Data section>
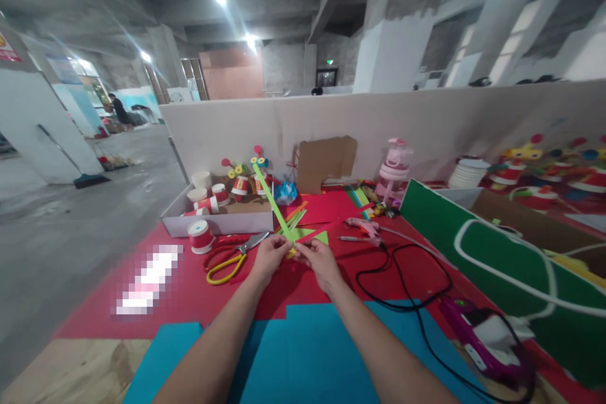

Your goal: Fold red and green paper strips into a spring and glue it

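Both hands meet over the middle of the desk (101,303), fingertips nearly touching. The left hand (271,257) is pinched, thumb against fingers, at the near end of the green strip (271,199). The right hand (320,259) is pinched likewise at the near end of the red strip (334,225). A small yellow piece (292,252) shows between the fingertips; which hand grips it, I cannot tell.

The green strip's long axis slants away from the person and to the left, its far end crossing in front of the figures (240,185) in the box (237,223). The red strip's long axis runs away and to the right, its far end just past the glue gun (363,227). Together the strips make a V, opening away from the person, its point at the fingertips.

Left of the left hand lie the scissors (227,270), handles toward the person, blades aimed away and to the right. A cup (201,237) stands near them, in front of the box. Beyond the hands lies some green paper (318,237). Blue paper (303,353) covers the near edge, under the forearms.
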`<state>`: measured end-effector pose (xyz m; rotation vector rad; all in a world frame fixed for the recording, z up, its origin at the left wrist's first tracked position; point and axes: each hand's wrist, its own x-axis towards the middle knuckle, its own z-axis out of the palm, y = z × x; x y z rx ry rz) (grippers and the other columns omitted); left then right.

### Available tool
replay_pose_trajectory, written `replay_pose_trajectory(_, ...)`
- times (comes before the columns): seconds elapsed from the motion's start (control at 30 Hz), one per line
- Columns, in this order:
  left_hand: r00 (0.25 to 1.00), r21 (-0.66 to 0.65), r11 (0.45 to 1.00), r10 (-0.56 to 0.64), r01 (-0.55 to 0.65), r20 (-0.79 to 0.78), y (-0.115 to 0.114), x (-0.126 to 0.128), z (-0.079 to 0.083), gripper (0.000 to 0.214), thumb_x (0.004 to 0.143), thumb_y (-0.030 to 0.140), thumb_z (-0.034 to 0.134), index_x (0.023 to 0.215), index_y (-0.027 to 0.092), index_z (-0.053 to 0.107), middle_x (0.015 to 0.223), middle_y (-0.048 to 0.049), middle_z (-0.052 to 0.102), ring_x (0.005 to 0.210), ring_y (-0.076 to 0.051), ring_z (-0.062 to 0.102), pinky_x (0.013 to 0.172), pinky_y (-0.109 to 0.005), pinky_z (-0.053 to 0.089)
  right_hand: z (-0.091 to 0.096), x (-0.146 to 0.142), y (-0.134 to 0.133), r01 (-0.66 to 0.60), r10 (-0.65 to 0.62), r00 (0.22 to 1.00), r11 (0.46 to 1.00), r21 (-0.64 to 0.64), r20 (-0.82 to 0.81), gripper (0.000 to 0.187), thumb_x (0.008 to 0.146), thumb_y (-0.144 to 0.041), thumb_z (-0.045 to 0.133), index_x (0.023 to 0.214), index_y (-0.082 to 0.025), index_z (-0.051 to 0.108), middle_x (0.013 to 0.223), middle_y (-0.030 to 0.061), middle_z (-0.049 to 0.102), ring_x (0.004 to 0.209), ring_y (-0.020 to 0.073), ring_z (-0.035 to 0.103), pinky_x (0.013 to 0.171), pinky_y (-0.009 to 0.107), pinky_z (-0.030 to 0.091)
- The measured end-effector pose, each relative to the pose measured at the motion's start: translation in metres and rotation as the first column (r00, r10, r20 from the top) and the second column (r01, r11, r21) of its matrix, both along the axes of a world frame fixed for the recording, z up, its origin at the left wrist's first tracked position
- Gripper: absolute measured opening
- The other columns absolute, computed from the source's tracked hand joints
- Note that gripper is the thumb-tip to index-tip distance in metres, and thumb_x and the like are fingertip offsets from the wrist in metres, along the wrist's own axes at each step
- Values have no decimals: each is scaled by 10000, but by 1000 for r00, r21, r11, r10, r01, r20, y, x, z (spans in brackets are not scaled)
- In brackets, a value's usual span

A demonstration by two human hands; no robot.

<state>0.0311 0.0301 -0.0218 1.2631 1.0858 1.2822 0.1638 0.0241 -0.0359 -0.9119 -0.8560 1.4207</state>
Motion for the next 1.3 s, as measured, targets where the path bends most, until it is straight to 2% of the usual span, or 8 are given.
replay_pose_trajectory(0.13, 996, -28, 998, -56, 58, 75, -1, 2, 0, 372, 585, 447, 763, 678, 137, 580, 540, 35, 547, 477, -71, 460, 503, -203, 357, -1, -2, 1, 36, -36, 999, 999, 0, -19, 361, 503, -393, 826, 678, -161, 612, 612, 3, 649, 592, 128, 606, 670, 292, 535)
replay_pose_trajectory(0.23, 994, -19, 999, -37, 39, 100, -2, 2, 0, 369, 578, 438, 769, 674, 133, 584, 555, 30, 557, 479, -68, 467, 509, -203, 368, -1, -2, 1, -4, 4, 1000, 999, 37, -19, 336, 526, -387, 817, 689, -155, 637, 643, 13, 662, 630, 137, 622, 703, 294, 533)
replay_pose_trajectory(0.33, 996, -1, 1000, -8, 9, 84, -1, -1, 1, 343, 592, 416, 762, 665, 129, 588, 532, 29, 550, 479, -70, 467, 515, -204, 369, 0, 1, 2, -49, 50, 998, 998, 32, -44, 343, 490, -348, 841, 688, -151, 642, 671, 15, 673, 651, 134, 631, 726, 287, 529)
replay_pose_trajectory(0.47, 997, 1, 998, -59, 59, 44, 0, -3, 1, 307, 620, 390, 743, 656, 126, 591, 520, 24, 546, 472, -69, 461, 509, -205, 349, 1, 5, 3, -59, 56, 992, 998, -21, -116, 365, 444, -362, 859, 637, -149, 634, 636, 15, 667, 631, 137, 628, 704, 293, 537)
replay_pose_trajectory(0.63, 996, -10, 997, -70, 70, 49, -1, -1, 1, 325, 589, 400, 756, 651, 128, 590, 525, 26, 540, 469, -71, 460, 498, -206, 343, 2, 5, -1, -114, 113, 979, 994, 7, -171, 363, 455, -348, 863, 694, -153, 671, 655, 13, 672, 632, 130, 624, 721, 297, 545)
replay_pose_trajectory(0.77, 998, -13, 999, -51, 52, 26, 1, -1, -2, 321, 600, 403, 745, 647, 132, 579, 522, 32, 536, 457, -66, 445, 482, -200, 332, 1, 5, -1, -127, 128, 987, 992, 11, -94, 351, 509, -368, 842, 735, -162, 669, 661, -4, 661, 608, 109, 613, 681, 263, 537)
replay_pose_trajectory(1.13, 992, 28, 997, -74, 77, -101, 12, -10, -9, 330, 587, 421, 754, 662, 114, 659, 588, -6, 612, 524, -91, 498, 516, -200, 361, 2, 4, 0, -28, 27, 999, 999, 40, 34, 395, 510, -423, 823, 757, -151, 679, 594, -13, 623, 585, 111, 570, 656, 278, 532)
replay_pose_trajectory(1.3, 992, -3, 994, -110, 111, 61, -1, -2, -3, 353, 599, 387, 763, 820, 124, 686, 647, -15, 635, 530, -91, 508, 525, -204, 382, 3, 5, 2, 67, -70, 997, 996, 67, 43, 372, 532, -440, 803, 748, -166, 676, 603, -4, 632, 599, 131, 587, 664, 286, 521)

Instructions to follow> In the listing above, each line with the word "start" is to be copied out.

The completed task>
- times (comes before the columns): seconds elapsed from the motion's start (control at 30 Hz), one per line
- The measured end-effector pose, each relative to the pose measured at the motion's start: translation in metres and rotation as the first column (r00, r10, r20 from the top) and the second column (r01, r11, r21) of its matrix, both along the axes of a world frame fixed for the recording, z up, its origin at the left wrist's first tracked position

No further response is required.